Thursday, January 27, 2011

The Decision

I (The Professor) am a 28-year-old glass artist and I am not a professor of anything. My buddy (Coach) is a 29-year-old Merchant Marine Sailor, he's a coach of life. After years of procrastination, we have decided to take 120 days out of the life that is expected of us and hike the Appalachian Trail before we turn 30. I have a loving, supportive wife and family, great things going for me in the art world, and a cat named Puke n' Rally. So why on earth would I take this "risk?" Because I think I have to. For the longest time I thought, "Well life is starting to take over, I'll just wait on this...maybe when I retire, or maybe sometime later." Life is always taking over, I feel as though I am finally taking over my life. There may not be a later. The cliche is that we are always learning from our parents. Sometimes I think that means we should do what our parents did not do; a lesson of missed opportunities. My father told me that he would much rather be lying on his death bed thinking about the mistakes he made because he tried things, not thinking about what could have happened because he did not try.

Coach and I have known each other for close to a decade. We met in college and became very close with a core group of dudes (whom may be mentioned later in this adventure)...and pledged that we would hike the Trail before we turned 30. Plans for this Spring did not go exactly as planned for myself, and with Coach home on a five-month leave from sea, the time is right, or at least as right as it ever will be.

Besides the normal pre-trail fears of most thru hikers (getting injured, not being in shape to hike 2,181 miles consecutively, the mental challenge of the task ahead), I think my biggest fear, and the biggest thing I want to prove to myself, is that I'm not running away from anything. Inevitably, I expect to gain many types of inspiration from this experience. So I decided to write a "thesis" of sorts, maybe artist statement is a better term, but regardless, I felt the need to work out some things in my head. I have decided to share these thoughts to give a sense of what some of my philosophy (the study of the fundamental nature of knowledge, reality, and existence; a theory or attitude held by a person that acts as a guiding principle for behavior) is for hiking the Appalachian Trail.

Jonathan Capps
Walking the AT: A Study of Art and Creation

Throughout my artistic experience, I have had every opportunity and inspiration for creating available to me at my fingertips. The Internet is a fantastic thing; it's like art porn with millions of images, exmaples, and influences to be had in the blink of an eye. I have access, for all intents and purposes, to limitless amounts of natural gas, propane, oxygen, and all of the modern machinery and materials needed to support a sculpture/glass artist. Sometimes I feel a little guilty, sometimes I feel like maybe I'm cheating a little. Have I done something truly mine in every sense of the word, without the influence of other artists and people, without tools? To question my intentions as a sculptor and to question the medium that I love most (glass), I want to create an environment that completely removes myself from all of this. I want to starve myself, not from the ideas and the philosophy behind my art and art itself, but from what I have always perceived as necessary to my creating. I want to fast mentally, physically and culturally, from my comfortable creative environment, and enter into a life of creativity and questioning stripped down to its most basic core. To create this environment for myself I have decided to hike the 2,181 miles along the Appalachian Trail, using only what is available to me in the wilderness and what I can carry on my back. Through this experience I will create (and question) art at the most basic of levels. Every day will be a study and a struggle to observe, create, and discover.

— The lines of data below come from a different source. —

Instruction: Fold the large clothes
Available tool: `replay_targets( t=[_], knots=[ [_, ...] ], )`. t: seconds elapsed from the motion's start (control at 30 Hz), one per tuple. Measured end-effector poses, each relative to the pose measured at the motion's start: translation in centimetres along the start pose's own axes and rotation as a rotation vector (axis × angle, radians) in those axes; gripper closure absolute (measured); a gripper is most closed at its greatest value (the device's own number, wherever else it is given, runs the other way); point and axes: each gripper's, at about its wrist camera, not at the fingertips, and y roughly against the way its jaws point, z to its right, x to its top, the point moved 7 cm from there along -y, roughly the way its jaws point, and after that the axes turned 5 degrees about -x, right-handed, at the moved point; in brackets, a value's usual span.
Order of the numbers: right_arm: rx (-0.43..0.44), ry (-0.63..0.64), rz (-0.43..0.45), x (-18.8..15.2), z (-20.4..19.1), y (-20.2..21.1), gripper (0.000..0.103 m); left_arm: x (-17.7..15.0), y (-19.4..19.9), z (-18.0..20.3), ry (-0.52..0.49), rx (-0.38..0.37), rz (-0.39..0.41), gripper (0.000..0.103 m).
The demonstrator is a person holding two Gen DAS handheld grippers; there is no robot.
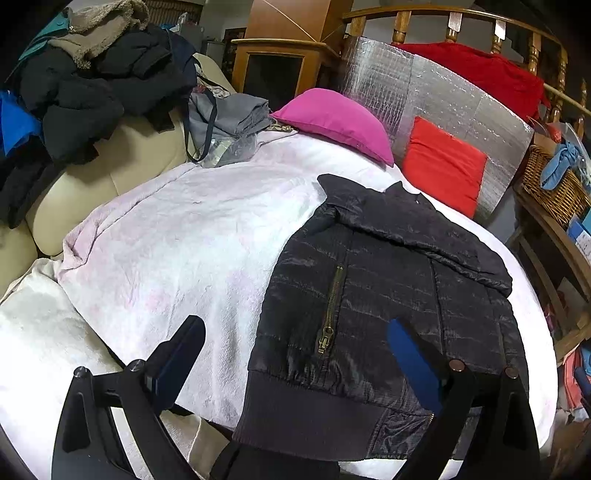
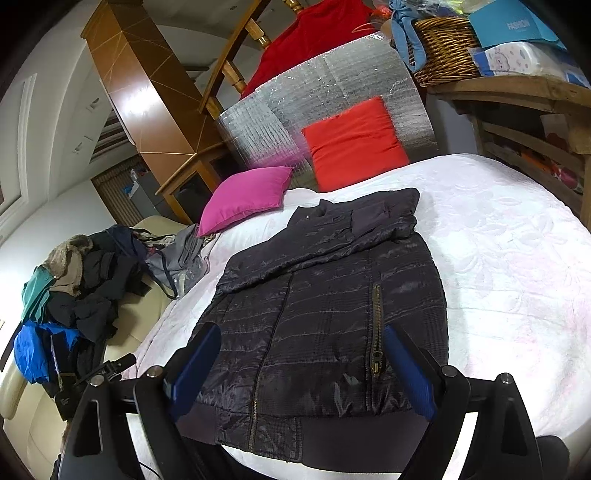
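jacket (image 1: pixel 388 295), black and quilted, lies flat on the white bed cover (image 1: pixel 166 240), sleeves folded across its chest, ribbed hem at the near edge. left tongs (image 1: pixel 295 354) hover released over the hem, grasping nothing. right tongs (image 2: pixel 303 362) likewise gape wide above the jacket's lower half, empty.

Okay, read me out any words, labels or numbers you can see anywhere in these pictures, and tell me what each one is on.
"FASHION": on the teal box on the shelf beside the wicker basket.
A smaller line beneath it is too small to read.
The patterned pack under it shows only pictures.
Nothing readable on the black jacket.
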Motion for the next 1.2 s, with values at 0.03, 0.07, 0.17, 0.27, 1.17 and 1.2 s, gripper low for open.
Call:
replay_targets(
  t=[0.03,0.07,0.17,0.27,1.17,1.2],
  knots=[
    [0.001,0.0,-0.001,0.0,0.0,0.0,0.012,0.0,0.0,0.0,0.0,0.001,-0.002,0.004],
    [0.001,-0.001,-0.003,-0.1,0.0,-0.1,0.012,0.0,-0.1,-0.1,0.001,0.0,-0.002,0.004],
    [0.001,-0.001,-0.004,-0.1,0.0,-0.1,0.012,0.0,-0.2,-0.1,-0.001,0.003,-0.006,0.004],
    [0.002,-0.003,-0.01,-0.2,0.1,-0.2,0.012,0.0,-0.3,-0.1,-0.006,0.005,-0.011,0.004],
    [-0.115,-0.309,-0.223,-4.7,10.3,-3.3,0.012,-2.3,-2.3,-4.9,0.087,0.035,-0.082,0.004],
    [-0.113,-0.322,-0.227,-4.8,10.6,-3.3,0.012,-2.4,-2.3,-5.1,0.094,0.038,-0.085,0.004]
  ],
)
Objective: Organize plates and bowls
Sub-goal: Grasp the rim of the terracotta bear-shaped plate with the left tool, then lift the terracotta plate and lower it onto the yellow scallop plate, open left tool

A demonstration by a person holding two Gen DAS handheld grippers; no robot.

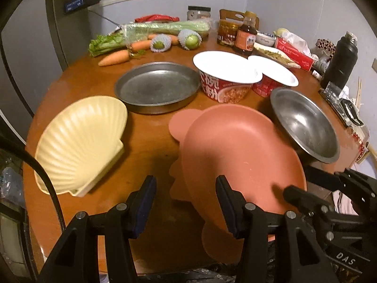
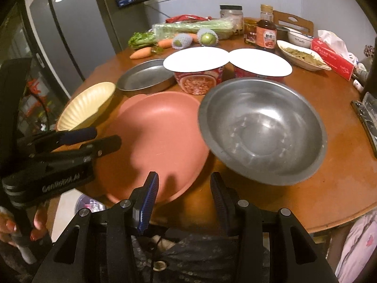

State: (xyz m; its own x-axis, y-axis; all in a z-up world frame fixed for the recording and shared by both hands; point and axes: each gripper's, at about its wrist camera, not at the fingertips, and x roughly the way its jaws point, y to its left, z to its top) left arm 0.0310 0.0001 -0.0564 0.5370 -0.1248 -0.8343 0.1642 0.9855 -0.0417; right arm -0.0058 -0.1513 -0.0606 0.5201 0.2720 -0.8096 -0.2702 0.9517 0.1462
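Nearest the viewer, the left gripper point(image 1: 186, 188) hangs over the front edge of the round brown wooden surface point(image 1: 150, 141), its jaws released and partly apart with nothing between them; the right gripper point(image 2: 183, 186) sits the same way, empty, just above the near rim of the terracotta-pink plastic plate point(image 2: 153, 136). That plate lies at the front centre of the surface. Just to its right, the round stainless steel bowl point(image 2: 264, 129) leans with its rim overlapping the pink plate's edge. To the left, well apart from the pink plate, rests the pale yellow scallop-shell dish point(image 1: 80, 141). Beyond them sits a shallow grey metal pan point(image 1: 157, 86), then two red instant-noodle tubs with white lids point(image 1: 226, 75), side by side. Farthest back lie carrots and celery point(image 1: 146, 34), sauce jars and a red tissue box. Nothing appears gathered yet, so this looks like the approach to a first pick. The next move probably calls for closing one set of jaws on a thin rim, likely the pink plate's, without nudging the leaning steel bowl.
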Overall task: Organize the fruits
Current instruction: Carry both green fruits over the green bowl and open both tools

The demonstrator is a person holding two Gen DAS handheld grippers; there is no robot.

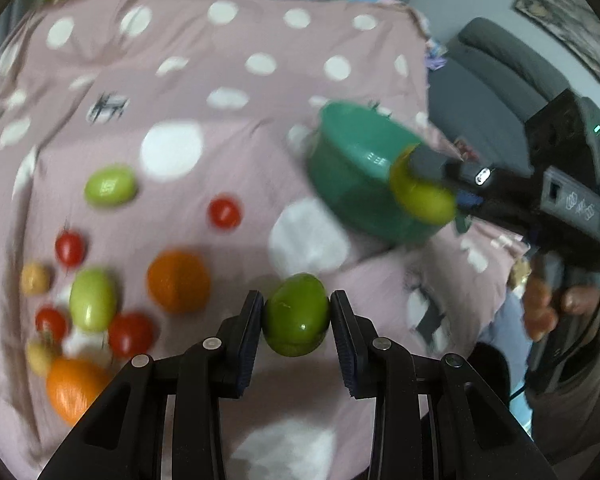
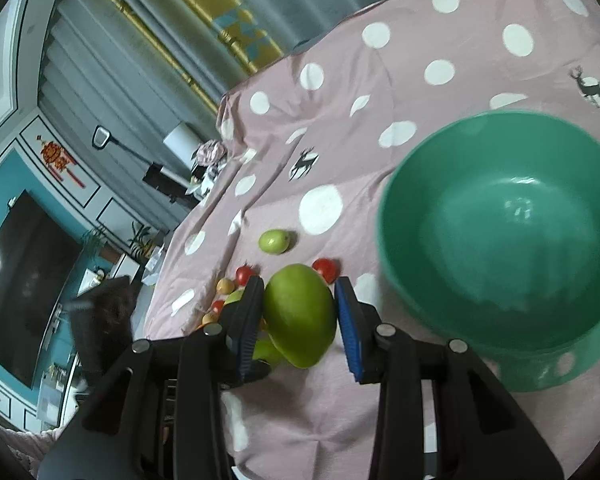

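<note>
Left gripper [image 1: 297,320] closed on a green fruit [image 1: 296,320], both pads pressed flat against its sides, lifted clear of the pink dotted cloth [image 1: 204,92]. Right gripper [image 2: 300,312] likewise clamped on a larger green fruit [image 2: 300,314], left pad hard against it, right pad at its edge; seen from the left wrist as a yellow-green fruit [image 1: 424,196] pinched at the tip of the right gripper [image 1: 428,184], overlapping the near rim of the teal bowl [image 1: 356,148]. From the right wrist, bowl [image 2: 500,216] just right of the held fruit, nothing visible inside its blurred hollow, standing on the cloth [image 2: 380,80]. Left of the bowl in the left-wrist view, loose fruit scattered on the cloth: a green one [image 1: 110,186] farthest back, a small tomato [image 1: 225,212] nearer the bowl, an orange [image 1: 178,280] just left of the left gripper, then a cluster farther left of another green fruit [image 1: 93,299], red tomatoes [image 1: 131,334], small yellowish fruits [image 1: 35,278] and a second orange [image 1: 74,388] at the bottom edge. Much motion blur in the left-wrist view. Person's hand [image 1: 556,308] on the right gripper's handle, at the right of the bowl.
</note>
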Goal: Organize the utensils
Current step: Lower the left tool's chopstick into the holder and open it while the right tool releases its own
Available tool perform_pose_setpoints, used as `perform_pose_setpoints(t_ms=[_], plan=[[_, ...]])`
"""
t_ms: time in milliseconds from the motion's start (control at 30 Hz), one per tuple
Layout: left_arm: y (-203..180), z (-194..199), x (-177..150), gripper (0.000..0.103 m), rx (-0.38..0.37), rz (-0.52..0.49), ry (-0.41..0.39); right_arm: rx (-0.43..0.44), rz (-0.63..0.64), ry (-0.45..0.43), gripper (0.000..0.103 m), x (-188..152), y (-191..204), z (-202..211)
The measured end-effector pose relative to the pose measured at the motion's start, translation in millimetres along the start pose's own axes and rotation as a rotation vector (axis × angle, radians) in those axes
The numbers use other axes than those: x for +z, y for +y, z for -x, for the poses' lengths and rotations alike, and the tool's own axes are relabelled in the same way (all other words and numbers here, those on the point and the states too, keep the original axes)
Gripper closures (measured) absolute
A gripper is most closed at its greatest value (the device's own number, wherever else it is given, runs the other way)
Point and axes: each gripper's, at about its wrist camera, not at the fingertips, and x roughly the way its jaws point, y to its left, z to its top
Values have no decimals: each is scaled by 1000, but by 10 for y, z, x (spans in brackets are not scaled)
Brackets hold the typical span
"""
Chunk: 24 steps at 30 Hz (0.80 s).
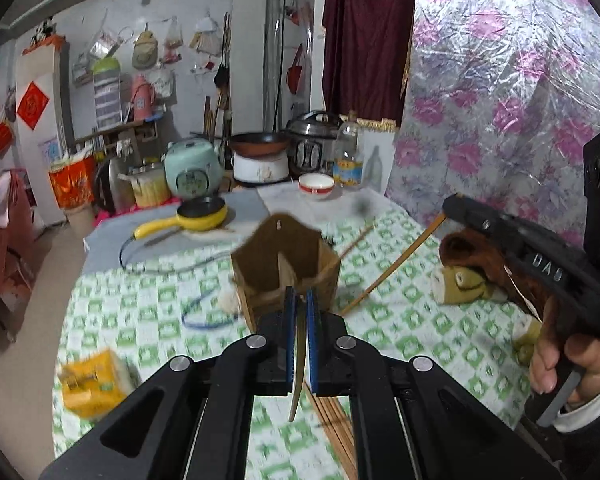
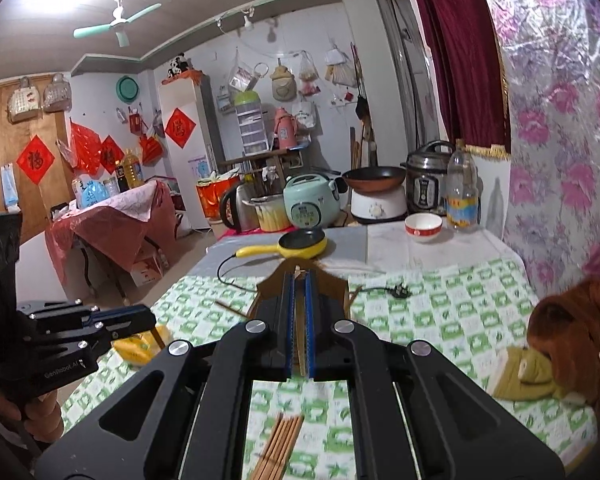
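Observation:
A brown wooden utensil holder (image 1: 286, 266) with a middle divider stands on the green-checked tablecloth. My left gripper (image 1: 300, 300) is shut on a thin metal utensil handle (image 1: 298, 376), held just before the holder. My right gripper (image 2: 299, 280) is shut on a wooden chopstick (image 2: 301, 344), over the holder (image 2: 332, 282). In the left wrist view the right gripper (image 1: 452, 208) holds that chopstick (image 1: 396, 266), which slants down to the cloth. A bundle of wooden chopsticks (image 2: 280, 444) lies on the cloth below. A loose chopstick (image 2: 230, 308) lies left of the holder.
A brown plush toy (image 1: 480, 264) lies at the right. A yellow packet (image 1: 90, 384) sits at the left edge. A yellow electric pan (image 1: 198, 214), a white bowl (image 1: 316, 186), a plastic bottle (image 1: 346, 156) and cookers stand at the far end. A black plug (image 2: 398, 291) lies on the cloth.

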Motion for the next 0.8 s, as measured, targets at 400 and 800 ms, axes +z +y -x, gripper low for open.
perform_pose_setpoints(t_ms=[400, 800], plan=[[-25, -400, 1017, 97, 71, -38, -94, -21, 15, -44, 97, 371, 4, -324], [275, -1215, 885, 97, 142, 47, -28, -35, 2, 6, 96, 235, -109, -905]])
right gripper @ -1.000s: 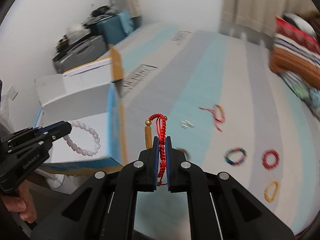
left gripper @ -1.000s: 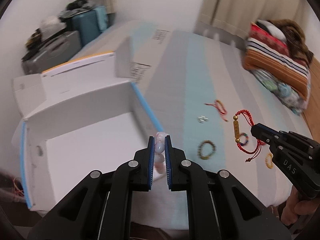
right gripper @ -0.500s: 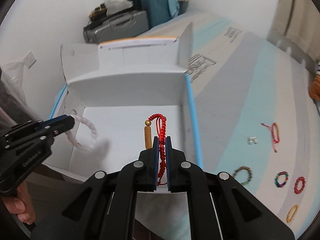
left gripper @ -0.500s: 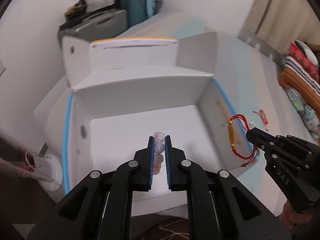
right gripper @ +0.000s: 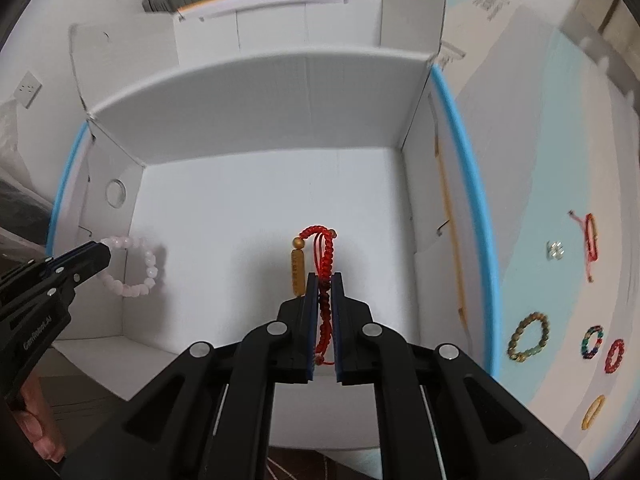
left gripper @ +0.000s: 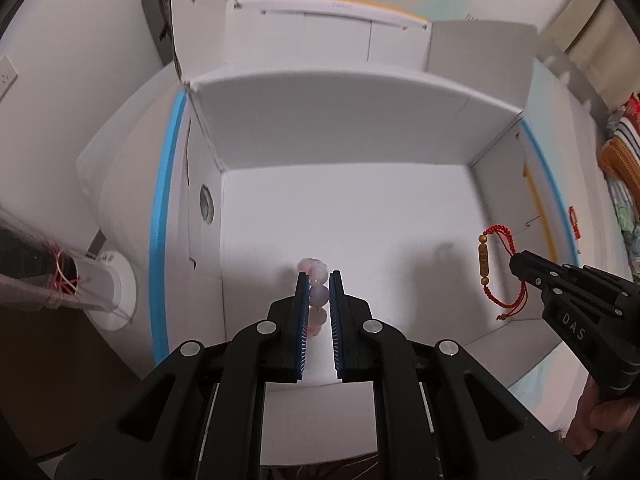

Side thought- Glass is a material that has been considered and kept sacred since some of the first known items created by the Phoenicians as far back as 700BC. Through the ages, it has been made for and used by kings, queens, and the social elite. Even today, the majority of glass sculpture caters towards upper and upper-middle class collectors. Glass is a material that is often treated like a reilgious icon, untouched and protected. As glass sculptors, we tend to "gift wrap" our creations with the utmost care. My experience on the Appalachian Trail will be the antonym of this idea of art. My creations and studies will not be sold, they will not be idolized, and they will not go untouched. Instead, they will be at the whim of the elements and their environment, and may be destroyed within mere minutes of their creation.

I'm sure this will evolve, as will I, as I walk.